Assignment — Of the entries below, restate word for word only the section that runs from the line with "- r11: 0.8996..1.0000" to the line with "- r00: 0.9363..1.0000", counting both ends.

═══

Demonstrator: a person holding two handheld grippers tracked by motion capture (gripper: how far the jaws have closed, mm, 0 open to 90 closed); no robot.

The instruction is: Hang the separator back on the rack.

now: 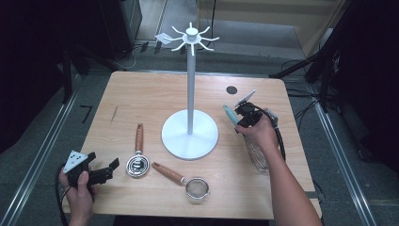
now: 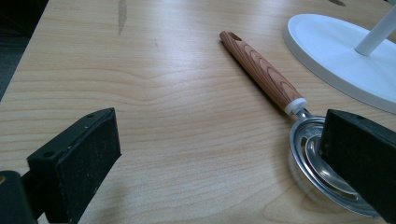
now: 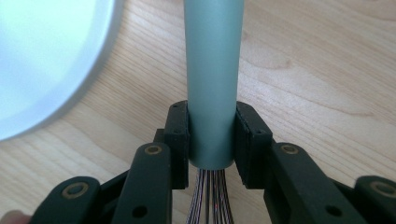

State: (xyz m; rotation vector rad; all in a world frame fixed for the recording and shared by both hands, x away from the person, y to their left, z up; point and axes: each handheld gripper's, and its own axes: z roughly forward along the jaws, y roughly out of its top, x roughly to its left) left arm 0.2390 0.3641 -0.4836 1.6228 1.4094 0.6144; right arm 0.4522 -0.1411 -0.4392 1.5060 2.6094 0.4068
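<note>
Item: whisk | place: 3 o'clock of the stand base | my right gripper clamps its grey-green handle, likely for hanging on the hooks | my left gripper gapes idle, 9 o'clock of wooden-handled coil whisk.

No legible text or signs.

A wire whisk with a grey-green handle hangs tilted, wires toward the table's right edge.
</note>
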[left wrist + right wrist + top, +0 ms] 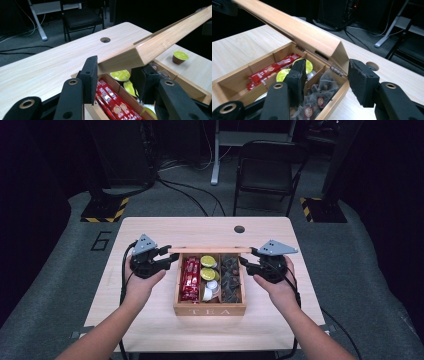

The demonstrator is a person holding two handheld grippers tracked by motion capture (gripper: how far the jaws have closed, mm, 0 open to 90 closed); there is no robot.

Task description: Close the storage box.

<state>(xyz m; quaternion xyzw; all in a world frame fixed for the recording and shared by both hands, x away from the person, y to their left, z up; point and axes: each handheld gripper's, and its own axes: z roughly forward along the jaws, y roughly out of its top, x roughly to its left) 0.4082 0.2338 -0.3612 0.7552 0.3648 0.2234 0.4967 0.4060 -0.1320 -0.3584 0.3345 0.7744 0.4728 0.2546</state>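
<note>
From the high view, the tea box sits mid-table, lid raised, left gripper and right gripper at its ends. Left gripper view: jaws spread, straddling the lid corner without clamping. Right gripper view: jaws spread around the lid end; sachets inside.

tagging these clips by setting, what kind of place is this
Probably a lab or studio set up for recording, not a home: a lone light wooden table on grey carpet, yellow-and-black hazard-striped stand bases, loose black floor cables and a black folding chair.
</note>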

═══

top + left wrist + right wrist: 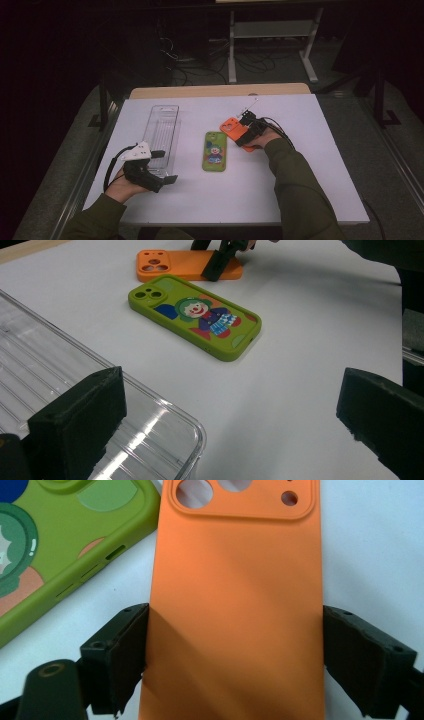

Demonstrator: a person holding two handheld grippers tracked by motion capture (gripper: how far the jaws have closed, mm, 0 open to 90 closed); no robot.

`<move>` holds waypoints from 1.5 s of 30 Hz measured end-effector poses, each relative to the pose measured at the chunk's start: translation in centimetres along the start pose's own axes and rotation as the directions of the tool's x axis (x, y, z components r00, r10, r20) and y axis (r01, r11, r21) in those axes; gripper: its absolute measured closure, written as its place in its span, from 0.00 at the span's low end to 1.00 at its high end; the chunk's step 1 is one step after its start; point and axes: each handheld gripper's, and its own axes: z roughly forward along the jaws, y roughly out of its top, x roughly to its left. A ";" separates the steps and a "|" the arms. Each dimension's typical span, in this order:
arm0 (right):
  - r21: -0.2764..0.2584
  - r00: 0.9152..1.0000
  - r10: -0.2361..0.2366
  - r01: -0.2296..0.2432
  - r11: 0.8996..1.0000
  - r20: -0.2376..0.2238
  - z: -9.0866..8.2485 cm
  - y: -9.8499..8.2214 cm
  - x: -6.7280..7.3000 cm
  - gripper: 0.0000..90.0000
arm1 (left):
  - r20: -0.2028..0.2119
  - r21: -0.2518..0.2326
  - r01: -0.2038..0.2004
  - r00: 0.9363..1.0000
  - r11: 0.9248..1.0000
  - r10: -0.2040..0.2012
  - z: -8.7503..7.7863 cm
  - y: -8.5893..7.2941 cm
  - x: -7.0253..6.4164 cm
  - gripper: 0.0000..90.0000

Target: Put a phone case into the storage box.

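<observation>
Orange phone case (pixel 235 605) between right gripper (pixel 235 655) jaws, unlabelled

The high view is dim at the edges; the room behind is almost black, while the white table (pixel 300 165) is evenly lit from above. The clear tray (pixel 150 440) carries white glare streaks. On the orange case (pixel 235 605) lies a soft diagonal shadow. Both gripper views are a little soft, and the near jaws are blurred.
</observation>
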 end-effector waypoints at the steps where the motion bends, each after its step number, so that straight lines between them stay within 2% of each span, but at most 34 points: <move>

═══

Task result —
  - r11: 0.8996..1.0000
  - r20: -0.2376..0.2238
  - z: -9.0866..8.2485 cm
  - y: -9.8499..8.2214 cm
  - x: -6.7280..7.3000 cm
  - gripper: 0.0000..90.0000
arm1 (left):
  - r20: -0.2028..0.2119
  - r21: -0.2518..0.2326
  - r01: -0.2038..0.2004
  - r00: 0.9363..1.0000

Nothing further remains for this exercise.